PROBLEM REQUIREMENTS =>
Across the entries below, how many lines contain the word "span"? Give the number alone.

Extracted data entries
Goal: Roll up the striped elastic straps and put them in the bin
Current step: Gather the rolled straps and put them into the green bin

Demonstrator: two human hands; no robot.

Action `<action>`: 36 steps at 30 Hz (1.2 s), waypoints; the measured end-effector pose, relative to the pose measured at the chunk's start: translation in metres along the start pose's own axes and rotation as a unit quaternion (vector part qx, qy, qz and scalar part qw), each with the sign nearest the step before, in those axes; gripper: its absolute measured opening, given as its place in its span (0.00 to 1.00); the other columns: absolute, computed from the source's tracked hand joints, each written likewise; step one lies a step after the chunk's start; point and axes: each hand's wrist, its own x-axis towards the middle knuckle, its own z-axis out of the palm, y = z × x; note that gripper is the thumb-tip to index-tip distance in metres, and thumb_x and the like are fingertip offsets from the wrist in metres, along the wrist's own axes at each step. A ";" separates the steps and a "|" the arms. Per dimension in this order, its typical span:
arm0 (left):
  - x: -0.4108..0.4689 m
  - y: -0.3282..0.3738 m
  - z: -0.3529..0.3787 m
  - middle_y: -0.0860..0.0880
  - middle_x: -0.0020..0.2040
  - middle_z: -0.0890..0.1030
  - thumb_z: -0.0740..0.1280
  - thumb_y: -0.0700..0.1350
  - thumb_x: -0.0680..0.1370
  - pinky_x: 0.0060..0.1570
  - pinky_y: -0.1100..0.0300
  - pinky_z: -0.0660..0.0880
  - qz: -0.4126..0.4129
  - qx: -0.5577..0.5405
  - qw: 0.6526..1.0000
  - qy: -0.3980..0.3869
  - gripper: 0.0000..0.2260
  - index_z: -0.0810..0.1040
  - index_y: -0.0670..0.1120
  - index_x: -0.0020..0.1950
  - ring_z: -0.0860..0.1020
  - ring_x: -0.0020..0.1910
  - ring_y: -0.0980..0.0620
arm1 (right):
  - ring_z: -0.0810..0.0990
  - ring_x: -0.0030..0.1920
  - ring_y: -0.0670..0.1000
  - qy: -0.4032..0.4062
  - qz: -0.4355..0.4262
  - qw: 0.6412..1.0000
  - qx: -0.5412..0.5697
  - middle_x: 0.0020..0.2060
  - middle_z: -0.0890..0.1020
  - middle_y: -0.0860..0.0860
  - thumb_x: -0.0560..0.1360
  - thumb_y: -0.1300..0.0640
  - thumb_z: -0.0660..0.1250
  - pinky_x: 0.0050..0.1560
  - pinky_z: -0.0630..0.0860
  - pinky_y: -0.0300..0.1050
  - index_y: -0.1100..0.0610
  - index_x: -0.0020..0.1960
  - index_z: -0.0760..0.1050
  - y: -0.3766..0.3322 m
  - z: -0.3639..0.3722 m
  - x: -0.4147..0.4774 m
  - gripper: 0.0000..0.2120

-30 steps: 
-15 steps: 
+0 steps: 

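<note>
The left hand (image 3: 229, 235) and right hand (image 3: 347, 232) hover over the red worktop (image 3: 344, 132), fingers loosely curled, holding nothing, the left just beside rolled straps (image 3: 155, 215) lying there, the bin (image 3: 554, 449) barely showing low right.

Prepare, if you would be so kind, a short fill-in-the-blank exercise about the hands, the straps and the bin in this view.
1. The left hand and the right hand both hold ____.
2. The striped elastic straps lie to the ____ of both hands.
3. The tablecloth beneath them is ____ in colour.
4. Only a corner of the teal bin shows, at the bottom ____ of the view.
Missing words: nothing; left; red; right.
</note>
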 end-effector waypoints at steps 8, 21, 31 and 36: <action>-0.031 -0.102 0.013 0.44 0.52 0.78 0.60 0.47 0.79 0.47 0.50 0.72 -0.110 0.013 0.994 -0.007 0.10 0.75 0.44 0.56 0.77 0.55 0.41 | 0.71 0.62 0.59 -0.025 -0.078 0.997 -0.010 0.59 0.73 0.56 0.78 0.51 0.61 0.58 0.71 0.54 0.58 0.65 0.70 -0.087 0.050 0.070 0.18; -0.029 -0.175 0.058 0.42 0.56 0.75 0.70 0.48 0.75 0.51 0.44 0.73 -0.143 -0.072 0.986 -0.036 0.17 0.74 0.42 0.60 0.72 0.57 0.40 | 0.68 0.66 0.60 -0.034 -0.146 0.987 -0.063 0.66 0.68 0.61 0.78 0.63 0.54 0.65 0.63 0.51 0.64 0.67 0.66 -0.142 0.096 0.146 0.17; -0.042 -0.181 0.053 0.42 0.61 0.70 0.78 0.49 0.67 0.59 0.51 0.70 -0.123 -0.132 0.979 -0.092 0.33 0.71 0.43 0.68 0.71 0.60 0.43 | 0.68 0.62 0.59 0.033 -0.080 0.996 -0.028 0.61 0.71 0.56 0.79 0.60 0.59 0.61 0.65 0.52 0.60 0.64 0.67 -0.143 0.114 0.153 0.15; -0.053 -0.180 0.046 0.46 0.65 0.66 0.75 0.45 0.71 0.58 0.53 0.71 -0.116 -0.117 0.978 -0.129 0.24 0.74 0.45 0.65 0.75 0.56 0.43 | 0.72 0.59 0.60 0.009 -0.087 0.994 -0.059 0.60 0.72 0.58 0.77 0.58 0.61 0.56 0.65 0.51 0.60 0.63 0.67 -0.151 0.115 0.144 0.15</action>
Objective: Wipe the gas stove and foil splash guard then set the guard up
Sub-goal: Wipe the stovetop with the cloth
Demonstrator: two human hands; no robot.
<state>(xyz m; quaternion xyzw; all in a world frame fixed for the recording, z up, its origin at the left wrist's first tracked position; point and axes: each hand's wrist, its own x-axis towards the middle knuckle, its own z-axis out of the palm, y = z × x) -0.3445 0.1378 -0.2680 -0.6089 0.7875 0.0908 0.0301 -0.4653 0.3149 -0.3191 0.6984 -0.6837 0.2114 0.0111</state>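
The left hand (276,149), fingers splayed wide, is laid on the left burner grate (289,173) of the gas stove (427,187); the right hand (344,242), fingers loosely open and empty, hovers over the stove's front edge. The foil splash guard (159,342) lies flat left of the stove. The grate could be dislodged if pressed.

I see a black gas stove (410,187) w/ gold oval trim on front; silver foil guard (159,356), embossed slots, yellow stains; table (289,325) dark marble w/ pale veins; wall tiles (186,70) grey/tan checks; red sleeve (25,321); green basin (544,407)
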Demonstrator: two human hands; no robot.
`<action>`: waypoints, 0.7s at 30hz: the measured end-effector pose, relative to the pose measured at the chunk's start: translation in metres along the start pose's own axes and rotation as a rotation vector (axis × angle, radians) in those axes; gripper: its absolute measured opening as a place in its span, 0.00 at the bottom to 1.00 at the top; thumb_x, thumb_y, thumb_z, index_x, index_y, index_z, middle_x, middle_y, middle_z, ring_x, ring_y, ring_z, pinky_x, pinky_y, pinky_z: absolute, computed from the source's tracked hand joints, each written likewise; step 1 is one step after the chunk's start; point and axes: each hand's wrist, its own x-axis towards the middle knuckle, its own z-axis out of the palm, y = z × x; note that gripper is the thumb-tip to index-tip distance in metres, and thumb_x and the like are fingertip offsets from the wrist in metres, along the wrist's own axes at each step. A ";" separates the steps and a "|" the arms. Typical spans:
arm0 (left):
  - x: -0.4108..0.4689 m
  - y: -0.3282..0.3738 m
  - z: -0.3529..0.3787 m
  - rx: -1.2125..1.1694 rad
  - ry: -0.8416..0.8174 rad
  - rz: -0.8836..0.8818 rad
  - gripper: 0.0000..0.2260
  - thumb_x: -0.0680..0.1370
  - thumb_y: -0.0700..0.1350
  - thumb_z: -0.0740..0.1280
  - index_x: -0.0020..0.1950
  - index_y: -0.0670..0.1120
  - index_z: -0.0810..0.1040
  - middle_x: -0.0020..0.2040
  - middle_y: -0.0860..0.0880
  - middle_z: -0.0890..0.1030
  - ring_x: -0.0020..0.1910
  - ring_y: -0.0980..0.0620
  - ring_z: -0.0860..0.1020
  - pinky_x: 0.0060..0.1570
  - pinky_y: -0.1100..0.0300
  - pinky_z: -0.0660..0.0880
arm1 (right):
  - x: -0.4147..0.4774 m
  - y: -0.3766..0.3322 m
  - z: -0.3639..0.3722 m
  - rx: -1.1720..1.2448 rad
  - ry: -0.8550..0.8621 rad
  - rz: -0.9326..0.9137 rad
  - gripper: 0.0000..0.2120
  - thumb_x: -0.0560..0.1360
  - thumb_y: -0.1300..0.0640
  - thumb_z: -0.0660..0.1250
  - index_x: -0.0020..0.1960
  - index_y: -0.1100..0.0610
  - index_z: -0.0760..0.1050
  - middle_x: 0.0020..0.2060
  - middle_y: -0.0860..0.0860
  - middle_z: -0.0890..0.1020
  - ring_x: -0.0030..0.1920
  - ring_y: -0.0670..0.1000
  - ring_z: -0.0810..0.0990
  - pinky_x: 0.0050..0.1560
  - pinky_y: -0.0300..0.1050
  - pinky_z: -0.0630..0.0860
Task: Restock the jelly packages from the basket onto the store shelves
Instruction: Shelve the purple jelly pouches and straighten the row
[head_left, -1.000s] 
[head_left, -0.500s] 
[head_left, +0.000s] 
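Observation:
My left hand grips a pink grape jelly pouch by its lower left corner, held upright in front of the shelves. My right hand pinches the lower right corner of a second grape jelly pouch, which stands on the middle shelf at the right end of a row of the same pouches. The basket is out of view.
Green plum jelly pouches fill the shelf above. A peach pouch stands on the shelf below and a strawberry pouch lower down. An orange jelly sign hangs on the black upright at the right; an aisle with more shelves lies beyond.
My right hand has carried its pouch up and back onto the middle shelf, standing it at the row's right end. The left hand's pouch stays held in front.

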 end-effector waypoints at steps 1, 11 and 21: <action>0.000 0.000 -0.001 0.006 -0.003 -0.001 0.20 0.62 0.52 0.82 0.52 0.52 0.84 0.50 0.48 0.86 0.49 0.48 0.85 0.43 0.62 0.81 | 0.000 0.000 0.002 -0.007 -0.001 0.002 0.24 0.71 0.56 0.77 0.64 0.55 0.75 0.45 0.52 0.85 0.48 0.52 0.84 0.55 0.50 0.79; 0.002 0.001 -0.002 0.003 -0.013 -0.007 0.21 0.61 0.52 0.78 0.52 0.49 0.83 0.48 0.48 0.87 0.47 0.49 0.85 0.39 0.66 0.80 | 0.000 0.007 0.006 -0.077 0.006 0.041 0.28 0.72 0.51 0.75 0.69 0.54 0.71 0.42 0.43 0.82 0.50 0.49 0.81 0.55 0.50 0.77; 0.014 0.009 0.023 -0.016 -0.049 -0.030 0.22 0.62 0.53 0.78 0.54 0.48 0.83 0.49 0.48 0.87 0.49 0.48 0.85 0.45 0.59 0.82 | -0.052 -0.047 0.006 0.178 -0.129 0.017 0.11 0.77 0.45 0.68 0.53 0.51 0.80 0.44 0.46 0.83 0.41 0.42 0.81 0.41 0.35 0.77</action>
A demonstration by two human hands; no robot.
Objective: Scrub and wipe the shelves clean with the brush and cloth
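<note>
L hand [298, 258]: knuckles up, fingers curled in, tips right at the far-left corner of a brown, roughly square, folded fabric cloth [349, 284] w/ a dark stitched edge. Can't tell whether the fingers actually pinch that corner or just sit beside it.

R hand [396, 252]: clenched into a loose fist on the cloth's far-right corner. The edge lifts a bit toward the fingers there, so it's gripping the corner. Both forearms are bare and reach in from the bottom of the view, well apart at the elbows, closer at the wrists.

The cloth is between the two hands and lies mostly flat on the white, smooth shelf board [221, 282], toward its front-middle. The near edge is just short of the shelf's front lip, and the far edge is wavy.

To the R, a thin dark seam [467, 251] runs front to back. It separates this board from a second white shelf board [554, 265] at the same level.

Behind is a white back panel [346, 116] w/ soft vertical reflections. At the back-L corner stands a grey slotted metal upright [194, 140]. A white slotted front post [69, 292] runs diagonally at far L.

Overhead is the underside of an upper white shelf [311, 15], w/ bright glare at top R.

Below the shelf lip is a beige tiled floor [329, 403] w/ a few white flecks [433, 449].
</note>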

WRITTEN ANSWER =>
2